Commentary

November 27, 2017

Senator Sanders—and much of the media—incorrectly sell single-payer as only path to universal health care

EST. READ TIME 5 MIN.

“There is so much to be learned and we will take back what we learned here and what we learned about the Canadian health-care system to the United States Congress and to the American people,” said U.S. Senator Bernie Sanders (pictured above) during his recent speech at the University of Toronto.

Of course, many Canadians were quick to congratulate themselves for the high praise received. Unfortunately, not only is Senator Sanders taking lessons from a universal health-care system that receives only mediocre value for the amount it spends, but his increased advocacy for a single-payer system suggest that he’s learning the wrong lessons.

Let’s start with some basics. The pursuit of universal health insurance coverage in no way necessitates a single-payer government monopoly. And yet, Senator Sanders, his tour guides, and much of the media continue to use the terms interchangeably—selling their single-payer vision as the only path to universal health care.

Sure, of the 29 members of the OECD—a group of economically developed countries—considered having achieved universal or near universal health-care insurance coverage for core services in 2015, some (such as Canada) use a single-payer approach. However, others (such as Switzerland and the Netherlands) rely on regulated, but competitive, private health-care insurance markets. In fact, many countries use a blend of public and private insurers and providers because they understand that the focus should be on the goal of universal access regardless of ability to pay, not on requiring a government monopoly over health-care financing and services.

While this is certainly the most egregious conflation of terms that continues to plague health-care debates in Canada and the United States, the senator is guilty of other misunderstandings.

For example, he is often quoted marvelling that Canada’s government is able to ensure universal insurance coverage for its population at 50 per cent of what the U.S. spends on health care (presumably on a per capita basis, adjusted for purchasing power parity or ppp).

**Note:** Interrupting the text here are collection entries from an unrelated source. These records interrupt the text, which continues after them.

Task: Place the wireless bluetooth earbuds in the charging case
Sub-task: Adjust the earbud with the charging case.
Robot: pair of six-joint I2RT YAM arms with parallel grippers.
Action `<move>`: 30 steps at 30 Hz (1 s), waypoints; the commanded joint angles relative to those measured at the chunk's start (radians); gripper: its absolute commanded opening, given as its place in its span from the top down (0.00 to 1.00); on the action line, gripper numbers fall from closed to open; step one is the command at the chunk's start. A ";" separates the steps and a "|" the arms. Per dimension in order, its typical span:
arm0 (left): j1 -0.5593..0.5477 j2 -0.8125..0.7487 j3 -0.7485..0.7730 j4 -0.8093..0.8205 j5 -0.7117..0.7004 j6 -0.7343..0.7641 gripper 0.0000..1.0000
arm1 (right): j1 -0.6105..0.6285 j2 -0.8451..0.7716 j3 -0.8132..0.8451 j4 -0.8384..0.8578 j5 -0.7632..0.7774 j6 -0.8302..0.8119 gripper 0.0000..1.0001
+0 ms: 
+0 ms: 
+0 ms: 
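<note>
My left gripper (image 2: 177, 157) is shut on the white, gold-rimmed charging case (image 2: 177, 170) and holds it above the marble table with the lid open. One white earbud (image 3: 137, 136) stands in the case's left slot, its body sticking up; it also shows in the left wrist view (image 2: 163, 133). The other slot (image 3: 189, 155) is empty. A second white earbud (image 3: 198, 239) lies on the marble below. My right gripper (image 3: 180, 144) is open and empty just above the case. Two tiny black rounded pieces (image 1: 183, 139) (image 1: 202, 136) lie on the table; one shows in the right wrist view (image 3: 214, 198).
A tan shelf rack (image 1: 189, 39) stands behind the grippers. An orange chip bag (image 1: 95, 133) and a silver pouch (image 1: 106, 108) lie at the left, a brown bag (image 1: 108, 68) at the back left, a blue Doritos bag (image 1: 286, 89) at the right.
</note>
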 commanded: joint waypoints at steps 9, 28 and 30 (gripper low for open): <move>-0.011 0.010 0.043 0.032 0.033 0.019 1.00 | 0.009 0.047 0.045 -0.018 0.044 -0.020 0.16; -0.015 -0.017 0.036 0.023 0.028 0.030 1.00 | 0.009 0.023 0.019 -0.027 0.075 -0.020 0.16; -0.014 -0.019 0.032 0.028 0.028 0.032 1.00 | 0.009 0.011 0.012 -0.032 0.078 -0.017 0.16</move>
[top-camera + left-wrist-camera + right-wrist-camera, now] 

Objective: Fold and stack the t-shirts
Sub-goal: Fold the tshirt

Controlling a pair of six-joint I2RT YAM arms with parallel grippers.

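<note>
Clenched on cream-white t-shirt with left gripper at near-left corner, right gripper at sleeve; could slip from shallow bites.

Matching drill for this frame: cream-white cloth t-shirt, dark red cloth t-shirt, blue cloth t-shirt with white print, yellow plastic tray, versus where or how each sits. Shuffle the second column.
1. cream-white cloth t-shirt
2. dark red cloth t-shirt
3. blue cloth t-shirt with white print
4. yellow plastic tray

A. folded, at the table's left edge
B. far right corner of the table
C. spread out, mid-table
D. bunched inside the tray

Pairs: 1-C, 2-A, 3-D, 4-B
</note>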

While this is true, it does not inform us about the relative efficacy of a single-payer system such as Canada’s compared to more blended multi-payer universal health-care systems, for at least three reasons.

First, the U.S. simply spends more on health care (per capita, and as a percentage of its economy) than every developed country in the world, period. So while it’s true that at US$4,753 per capita (ppp), Canada spent about half of what the U.S. did ($9,892) on health care in 2016, so did Australia ($4,708), Germany ($5,551) and the Netherlands ($5,385)—all of which allow for private-sector involvement to a far greater extent than Canada. In fact, the Netherlands largely relies on a mandatory and competitive private insurance system with a public safety-net—similar in a number of ways to what the U.S. has presently after the introduction of the Affordable Care Act (although distinctly different in a variety of ways as well).

Second, while the figures above include public and private spending, even if we examined just the amount of money the U.S. already spends on public health care (Medicare, Medicaid, Veterans Administration, etc.), at a cost of $4,860 it’s already more than what Canada spends on public and private health care combined ($4,753). So the notion that expanding government control over the rest of its health-care system would allow the U.S. to bring total health-care costs down to Canada’s level is illogical.

Finally, the non-monetary costs of Canada’s single-payer system (as a result of rationed care) are often ignored. These costs are manifested most clearly in the form of the long wait times Canadians endure for medically necessary care.

In 2016, Canadians could expect to wait 20 weeks between referral to treatment, averaged across 12 major specialities. In some provinces, patients could expect to wait for more than a year to receive treatment from an orthopaedic or neurosurgeon. While defenders of the status-quo acknowledge the presence of such waits, they often brush them aside as little more than minor inconveniences. However, physicians repeatedly indicate that their patients wait longer than what they consider clinically reasonable.

There are also other unseen consequences in the form of patients being in pain, unable to work or experiencing increasing difficulty as their conditions deteriorate while they wait for treatment. In fact, a recent study pegged the personal economic cost of lost wages and time at approximately $1,759 per patient in Canada (and up to $5,360, if you include time lost outside the work week).

By contrast, patients in Australia, Germany and the Netherlands report much shorter wait times for treatment across the board. As mentioned previously, they too spend about half of what the U.S. does on health care, but—unlike Canada—ensure universal access to care through a blended system involving public and private insurers and hospitals.

While it’s always encouraging to see U.S. senators such as Bernie Sanders striving to improve access to health care in the U.S., he would be better served by visiting universal health-care countries that get better value for their health-care dollars than Canada.

Importantly, rather than suggest that “[t]he only long-term solution to America's health-care crisis is a single-payer national health-care program,” he should set his sights on creating the best health-care system possible for Americans, irrespective of whether it is achieved through government or private means.